* _PROBLEM TO SOLVE_
Scan the material and copy every line in which "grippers" appears.

--- GIVEN DATA Enclosed Below ---

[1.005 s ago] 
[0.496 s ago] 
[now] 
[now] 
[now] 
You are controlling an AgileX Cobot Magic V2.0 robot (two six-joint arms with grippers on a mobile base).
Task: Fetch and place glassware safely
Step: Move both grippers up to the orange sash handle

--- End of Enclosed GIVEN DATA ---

* _OUTPUT FOR THIS TASK_
You are controlling an AgileX Cobot Magic V2.0 robot (two six-joint arms with grippers on a mobile base).
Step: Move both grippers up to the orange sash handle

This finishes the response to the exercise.